Summary
noting possibility of motion under rule 3.850 after appeal failed for lack of stipulation of dispositivity
Summary of this case from Hicks v. StateOpinion
No. 1D13–5652.
10-23-2014
Nancy A. Daniels, Public Defender and Steven L. Seliger, Assistant Public Defender, Tallahassee, for Appellant. Pamela Jo Bondi, Attorney General and Julian E. Markham and Jay Kubica, Assistant Attorneys General, Tallahassee, for Appellee.
Nancy A. Daniels, Public Defender and Steven L. Seliger, Assistant Public Defender, Tallahassee, for Appellant.Pamela Jo Bondi, Attorney General and Julian E. Markham and Jay Kubica, Assistant Attorneys General, Tallahassee, for Appellee.
Opinion
CLARK, J.
Damanta Murphy appeals his judgment and sentence, entered after the circuit court's denial of his motion to suppress and his subsequent plea of no contest to numerous felony charges. During the plea hearing, defense counsel stated that Mr. Murphy entered the plea with the reservation of his right to appeal the denial of his motion to suppress written and oral statements to the police. The circuit court acknowledged the reservation and the written plea agreement contained the notation “[r]eserve the right to appeal the issue of suppression.” However, the State never stipulated, and the court never made a determination, that the motion to suppress was legally dispositive as contemplated under rule 3.170(l ), Florida Rules of Criminal Procedure and rule 9.140(b)(2)(A)(i), Florida Rules of Appellate Procedure. See also § 924.051(4), Fla. Stat. No motion to withdraw the plea, pursuant to rule 3.170(l ), is contained in the record.

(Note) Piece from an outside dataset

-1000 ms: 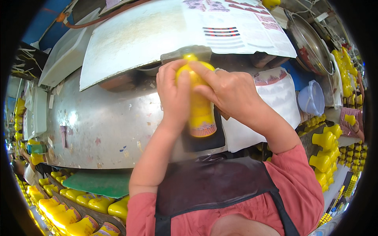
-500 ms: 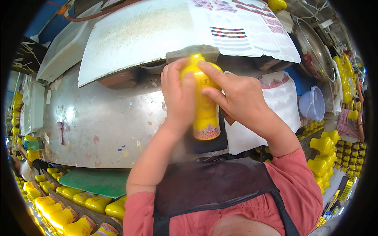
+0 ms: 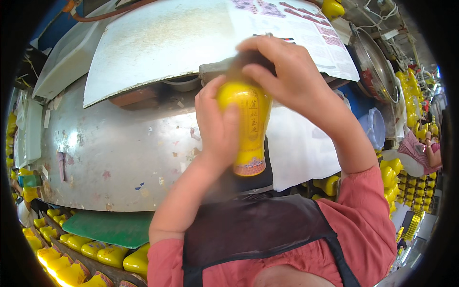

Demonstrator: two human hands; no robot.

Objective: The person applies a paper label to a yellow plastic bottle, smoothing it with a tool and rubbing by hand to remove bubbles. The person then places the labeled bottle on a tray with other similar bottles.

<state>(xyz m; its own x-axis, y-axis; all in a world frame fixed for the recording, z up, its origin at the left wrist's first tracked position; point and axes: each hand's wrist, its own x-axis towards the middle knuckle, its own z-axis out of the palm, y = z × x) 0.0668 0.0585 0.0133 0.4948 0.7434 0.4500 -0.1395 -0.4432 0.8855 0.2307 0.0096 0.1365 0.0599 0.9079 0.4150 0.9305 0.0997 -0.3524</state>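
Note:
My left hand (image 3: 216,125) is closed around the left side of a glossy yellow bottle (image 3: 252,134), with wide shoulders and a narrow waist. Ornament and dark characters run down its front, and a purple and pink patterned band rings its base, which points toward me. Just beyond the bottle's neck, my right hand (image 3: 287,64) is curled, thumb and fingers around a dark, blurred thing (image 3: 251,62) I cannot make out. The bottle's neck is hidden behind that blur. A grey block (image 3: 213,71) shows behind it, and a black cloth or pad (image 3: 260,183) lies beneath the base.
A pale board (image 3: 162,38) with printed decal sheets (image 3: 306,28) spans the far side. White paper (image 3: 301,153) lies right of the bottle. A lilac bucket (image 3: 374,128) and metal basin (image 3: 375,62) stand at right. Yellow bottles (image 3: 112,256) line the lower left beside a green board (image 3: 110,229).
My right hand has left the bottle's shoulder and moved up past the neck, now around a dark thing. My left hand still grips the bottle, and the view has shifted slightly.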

Under these circumstances and upon the record before us, we are constrained to affirm the conviction and sentence. Leonard v. State, 760 So.2d 114 (Fla.2000). However, the mistaken assurances of defense counsel and the trial court that Mr. Murphy's plea reserved his ability to appeal the denial of the motion to suppress bring into question the “voluntary and intelligent” nature of Appellant's plea. See Holden v. State, 90 So.3d 902, 904 (Fla. 1st DCA 2012) (Benton, C.J., concurring).
At this point in time, it is too late for Mr. Murphy to file a motion to withdraw his plea pursuant to rule 3.170(l ) and thus too late to preserve the issue for appeal as otherwise allowed under rule 9.140(b)(2)(A)(ii). Even if we remanded this case for a determination of whether the motion to suppress was dispositive, as the appellate court did in Bonfiglio v. State, 57 So.3d 990 (Fla. 2d DCA 2011), the time limitations governing motions to withdraw could not be met. As noted in Williams v. State, 134 So.3d 975, 977–78 (Fla. 1st DCA 2012) : “Even if Florida Rule of Criminal Procedure 3.170 is no longer available to appellant on remand, Florida Rule of Criminal Procedure 3.850 contemplates collateral relief from convictions predicated on pleas that are not voluntary and intelligent. Fla. R. Crim. P. 3.850(a)(1) and (5).” See also Holden, 90 So.3d at 904 (Benton, C.J., concurring). Appointment of counsel to assist Mr. Murphy in determining whether pursuit of such collateral relief is in his best interest would be appropriate upon his motion requesting such appointment.
The judgment and sentence are affirmed.
VAN NORTWICK and SWANSON, JJ., concur.